Rebecca14916991 Rebecca14916991 8 years
Though they look absolutely nothing alike, my boyfriend really does have most of my father's positive character traits. My dad is what my family affectionately calls "the living encyclopedia"; we used to have long philosophical, historical, political, and scientific discussions at the dinner table every night that would last into the early morning sometimes. My boyfriend is very much the same way, though he has more of a tendency to throw BS out there to make himself sound good, and that's when I have to call him out and set him straight! :) My boyfriend and father are both loyal almost to a fault (there are several times I pulled crap anyone else would leave me for, but not him, and ditto for my mother with my dad). They both also take their personal honor very seriously, and through pure dumb freaking luck, both will have careers in the military. However, I definitely do have some issues with abandonment even though my dad never technically "left" my family, because the nature of his job meant that he would often be away for 6 months to a year at a time. I was often almost happy he left because he grew up in an all male household with anger issues where fear was a submission technique, and often carried his dad's parenting techniques into his own family when he had only daughters. The family dynamics would change (often for the better) without him, and then he would come back later and try to force his way back in like nothing had changed and completely upset our new equilibrium. Add on to that my mother suffering from clinical depression a lot when he was gone (and all the negativity the condition brings to the family), and that means that something was always getting chronically screwed up in my family life, whether it was "who is sane today?" or "who is the real authority figure this time?". To make a long story short, I've still got some issues I haven't resolved, though my bf does have most of my dad's better qualities. I'll definitely have to figure it out soon though, because my bf is giving every sign of wanting to move on to the next step and into a military life, and I'm honestly not sure I can handle it. :(
californiagirlx7 californiagirlx7 8 years
I was always a daddy's girl when I was growing up, and after my mom passed away when I was 12, he really stepped up and took care of me and my two younger sisters. I really appreciate that he has always loved me and provided for me financially. However, my mom's death also brought out a side in my dad that I didn't like. He began dating again just four months after she passed away, and he has dated many women since (and has been engaged twice). Almost all of the women have been excessively controlling and selfish, always acting as if my father is a single man with no children. Yet my dad stays with these women anyway...to put it simply, I do love my dad and I'm thankful for a lot of sacrifices he's made, but I am not romantically interested in men who are like him.

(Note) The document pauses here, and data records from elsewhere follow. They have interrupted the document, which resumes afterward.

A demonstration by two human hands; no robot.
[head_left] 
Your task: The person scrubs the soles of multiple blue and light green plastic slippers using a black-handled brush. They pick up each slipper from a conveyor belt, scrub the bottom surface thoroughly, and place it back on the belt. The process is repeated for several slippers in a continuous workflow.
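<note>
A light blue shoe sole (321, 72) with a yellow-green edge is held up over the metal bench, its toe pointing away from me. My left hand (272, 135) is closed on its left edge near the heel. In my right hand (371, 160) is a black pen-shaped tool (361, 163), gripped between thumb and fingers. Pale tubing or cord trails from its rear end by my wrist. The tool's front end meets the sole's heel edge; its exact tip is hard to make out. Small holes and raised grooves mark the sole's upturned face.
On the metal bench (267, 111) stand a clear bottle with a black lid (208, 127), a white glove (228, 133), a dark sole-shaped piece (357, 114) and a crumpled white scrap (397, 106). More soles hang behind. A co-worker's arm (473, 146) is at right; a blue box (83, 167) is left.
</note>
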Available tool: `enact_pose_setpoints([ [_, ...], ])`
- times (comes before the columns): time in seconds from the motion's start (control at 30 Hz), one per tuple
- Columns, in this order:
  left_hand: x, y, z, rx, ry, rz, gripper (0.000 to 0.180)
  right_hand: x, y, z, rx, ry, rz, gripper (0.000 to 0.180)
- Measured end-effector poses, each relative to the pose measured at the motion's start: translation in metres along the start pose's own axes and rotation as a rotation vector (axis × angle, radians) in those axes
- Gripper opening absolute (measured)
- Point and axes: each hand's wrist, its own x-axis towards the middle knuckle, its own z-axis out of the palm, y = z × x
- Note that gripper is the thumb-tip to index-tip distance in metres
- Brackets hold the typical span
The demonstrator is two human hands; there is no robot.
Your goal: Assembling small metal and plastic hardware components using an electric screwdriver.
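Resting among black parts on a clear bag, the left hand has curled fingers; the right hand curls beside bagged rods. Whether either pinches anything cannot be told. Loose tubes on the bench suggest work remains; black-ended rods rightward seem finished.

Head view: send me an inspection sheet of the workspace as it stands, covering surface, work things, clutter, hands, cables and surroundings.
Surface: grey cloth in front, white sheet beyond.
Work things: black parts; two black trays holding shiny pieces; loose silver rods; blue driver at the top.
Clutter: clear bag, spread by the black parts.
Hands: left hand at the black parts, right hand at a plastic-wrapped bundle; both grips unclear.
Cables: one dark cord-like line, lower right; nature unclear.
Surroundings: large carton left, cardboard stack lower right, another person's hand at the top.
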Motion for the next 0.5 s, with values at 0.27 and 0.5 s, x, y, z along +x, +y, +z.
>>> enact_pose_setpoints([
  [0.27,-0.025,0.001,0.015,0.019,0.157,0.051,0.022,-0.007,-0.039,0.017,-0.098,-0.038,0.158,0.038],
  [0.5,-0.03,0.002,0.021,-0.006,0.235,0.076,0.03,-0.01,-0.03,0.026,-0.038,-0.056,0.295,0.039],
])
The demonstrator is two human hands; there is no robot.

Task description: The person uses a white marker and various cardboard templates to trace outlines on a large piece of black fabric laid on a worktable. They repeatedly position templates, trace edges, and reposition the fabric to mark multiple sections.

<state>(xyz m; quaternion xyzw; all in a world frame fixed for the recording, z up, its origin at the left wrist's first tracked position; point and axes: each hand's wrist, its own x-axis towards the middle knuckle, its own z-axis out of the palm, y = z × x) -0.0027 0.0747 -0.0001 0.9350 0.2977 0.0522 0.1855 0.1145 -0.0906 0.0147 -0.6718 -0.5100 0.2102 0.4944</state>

LittleMzFit LittleMzFit 8 years
Yes, Karlotta, that was very sweet. Sorry to hear about losing your dad. Especially, with this being Father's day and all. The silver lining is that you realized you have a keeper! :love: My biological dad has many wonderful characteristics & I love him dearly. However, my parents divorced when I was little and my step-dad was an evil man. He was an alcoholic and abusive. Luckily, he was only home about one weekend a month so we learned to tolerate him. My mom was a peacekeeper (too much) and overlooked things that I don't think she should have overlooked. All she had was a HS diploma and certificate from beauty school. I've always vowed I would never be like that. I'm much more independent than her & I know that there are certain things I would not put up with. Men who drink too much frighten me. It seems that I attract men who are noncommital. Perhaps it's because I've never had that in a dad.